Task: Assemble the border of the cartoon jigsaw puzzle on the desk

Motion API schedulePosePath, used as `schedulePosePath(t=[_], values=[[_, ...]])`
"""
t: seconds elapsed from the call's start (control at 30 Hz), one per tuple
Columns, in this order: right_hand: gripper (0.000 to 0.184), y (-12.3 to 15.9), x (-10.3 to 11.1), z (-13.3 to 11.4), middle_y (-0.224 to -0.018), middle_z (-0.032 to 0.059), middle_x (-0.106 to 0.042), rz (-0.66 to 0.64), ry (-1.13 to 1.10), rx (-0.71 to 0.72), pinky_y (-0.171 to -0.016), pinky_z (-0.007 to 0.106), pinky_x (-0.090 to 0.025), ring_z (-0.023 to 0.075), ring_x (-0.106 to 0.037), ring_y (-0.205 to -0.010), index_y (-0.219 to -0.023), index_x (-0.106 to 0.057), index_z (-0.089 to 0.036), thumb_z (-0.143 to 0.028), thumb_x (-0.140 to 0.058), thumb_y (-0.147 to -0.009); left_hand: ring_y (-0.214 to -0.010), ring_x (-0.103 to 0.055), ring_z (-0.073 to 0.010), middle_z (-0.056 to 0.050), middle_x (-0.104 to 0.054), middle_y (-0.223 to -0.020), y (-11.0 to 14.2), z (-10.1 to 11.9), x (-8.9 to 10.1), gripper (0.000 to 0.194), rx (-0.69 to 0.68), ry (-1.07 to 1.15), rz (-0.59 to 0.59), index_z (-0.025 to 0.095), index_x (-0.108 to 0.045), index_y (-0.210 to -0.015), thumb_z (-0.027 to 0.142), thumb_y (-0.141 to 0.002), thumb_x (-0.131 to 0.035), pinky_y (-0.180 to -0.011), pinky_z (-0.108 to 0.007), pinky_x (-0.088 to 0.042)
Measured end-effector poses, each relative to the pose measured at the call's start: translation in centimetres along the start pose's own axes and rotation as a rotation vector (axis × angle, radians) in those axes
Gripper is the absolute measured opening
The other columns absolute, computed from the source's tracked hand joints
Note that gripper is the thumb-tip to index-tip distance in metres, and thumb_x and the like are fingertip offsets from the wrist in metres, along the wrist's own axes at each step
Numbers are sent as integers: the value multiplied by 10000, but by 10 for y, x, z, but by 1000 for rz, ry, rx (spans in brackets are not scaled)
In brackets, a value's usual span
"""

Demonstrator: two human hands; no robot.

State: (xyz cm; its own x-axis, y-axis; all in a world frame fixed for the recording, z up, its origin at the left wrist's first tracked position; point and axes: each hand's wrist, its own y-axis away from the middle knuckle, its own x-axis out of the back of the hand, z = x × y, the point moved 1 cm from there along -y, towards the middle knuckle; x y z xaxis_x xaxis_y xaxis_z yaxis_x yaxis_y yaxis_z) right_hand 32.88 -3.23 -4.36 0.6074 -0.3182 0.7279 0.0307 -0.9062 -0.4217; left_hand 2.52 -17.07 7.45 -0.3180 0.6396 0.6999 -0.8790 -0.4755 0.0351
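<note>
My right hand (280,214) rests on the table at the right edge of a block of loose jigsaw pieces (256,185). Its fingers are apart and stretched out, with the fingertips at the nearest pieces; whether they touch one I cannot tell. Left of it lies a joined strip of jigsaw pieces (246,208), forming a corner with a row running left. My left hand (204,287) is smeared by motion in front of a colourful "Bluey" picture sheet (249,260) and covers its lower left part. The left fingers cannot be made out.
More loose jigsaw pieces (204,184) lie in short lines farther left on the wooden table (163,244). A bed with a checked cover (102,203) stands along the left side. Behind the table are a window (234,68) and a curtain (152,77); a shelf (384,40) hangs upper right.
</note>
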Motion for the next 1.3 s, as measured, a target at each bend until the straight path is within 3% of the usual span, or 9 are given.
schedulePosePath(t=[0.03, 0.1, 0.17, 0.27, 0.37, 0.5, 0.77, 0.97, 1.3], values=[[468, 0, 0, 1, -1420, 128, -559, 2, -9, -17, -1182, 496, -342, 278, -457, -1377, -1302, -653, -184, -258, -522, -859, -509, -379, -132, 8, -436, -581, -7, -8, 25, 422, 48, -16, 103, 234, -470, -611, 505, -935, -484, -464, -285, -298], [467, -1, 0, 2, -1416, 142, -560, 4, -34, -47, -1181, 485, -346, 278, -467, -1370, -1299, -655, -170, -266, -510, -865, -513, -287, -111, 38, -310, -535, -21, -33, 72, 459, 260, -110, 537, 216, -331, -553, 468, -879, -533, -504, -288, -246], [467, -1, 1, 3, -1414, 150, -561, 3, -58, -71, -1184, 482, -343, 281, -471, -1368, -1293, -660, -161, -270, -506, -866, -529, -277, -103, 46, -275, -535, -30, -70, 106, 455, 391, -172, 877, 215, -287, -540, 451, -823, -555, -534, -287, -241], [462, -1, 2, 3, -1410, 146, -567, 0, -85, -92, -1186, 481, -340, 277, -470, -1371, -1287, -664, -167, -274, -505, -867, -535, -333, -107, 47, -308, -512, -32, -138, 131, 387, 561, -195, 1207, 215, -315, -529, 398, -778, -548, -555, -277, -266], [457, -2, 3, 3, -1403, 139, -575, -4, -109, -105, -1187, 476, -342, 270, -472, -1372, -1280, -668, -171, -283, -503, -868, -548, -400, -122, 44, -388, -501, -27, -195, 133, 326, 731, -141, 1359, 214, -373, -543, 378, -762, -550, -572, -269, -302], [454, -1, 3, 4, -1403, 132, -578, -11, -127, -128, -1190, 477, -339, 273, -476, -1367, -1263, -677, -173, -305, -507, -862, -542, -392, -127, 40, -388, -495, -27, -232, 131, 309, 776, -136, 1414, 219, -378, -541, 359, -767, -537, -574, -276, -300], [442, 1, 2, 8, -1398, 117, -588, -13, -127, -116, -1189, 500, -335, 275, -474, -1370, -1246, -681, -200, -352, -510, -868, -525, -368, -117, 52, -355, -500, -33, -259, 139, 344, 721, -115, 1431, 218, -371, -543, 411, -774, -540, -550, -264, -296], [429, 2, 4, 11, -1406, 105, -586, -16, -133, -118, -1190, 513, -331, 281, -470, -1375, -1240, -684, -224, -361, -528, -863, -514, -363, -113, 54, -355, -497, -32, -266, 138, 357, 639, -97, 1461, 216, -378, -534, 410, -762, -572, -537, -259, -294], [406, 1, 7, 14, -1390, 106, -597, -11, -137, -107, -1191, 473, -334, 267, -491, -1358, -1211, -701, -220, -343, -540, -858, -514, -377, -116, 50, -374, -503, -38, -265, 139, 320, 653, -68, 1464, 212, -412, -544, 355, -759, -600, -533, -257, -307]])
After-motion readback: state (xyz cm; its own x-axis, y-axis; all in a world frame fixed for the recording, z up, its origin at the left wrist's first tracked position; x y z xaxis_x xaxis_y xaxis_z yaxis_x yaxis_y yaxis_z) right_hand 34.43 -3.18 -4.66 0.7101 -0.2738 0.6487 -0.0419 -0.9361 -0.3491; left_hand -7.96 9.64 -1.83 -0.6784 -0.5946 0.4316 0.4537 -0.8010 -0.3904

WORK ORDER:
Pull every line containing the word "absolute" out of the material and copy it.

FINISHED TASK:
Gripper is the absolute measured opening
The other columns absolute, computed from the source's tracked hand joints

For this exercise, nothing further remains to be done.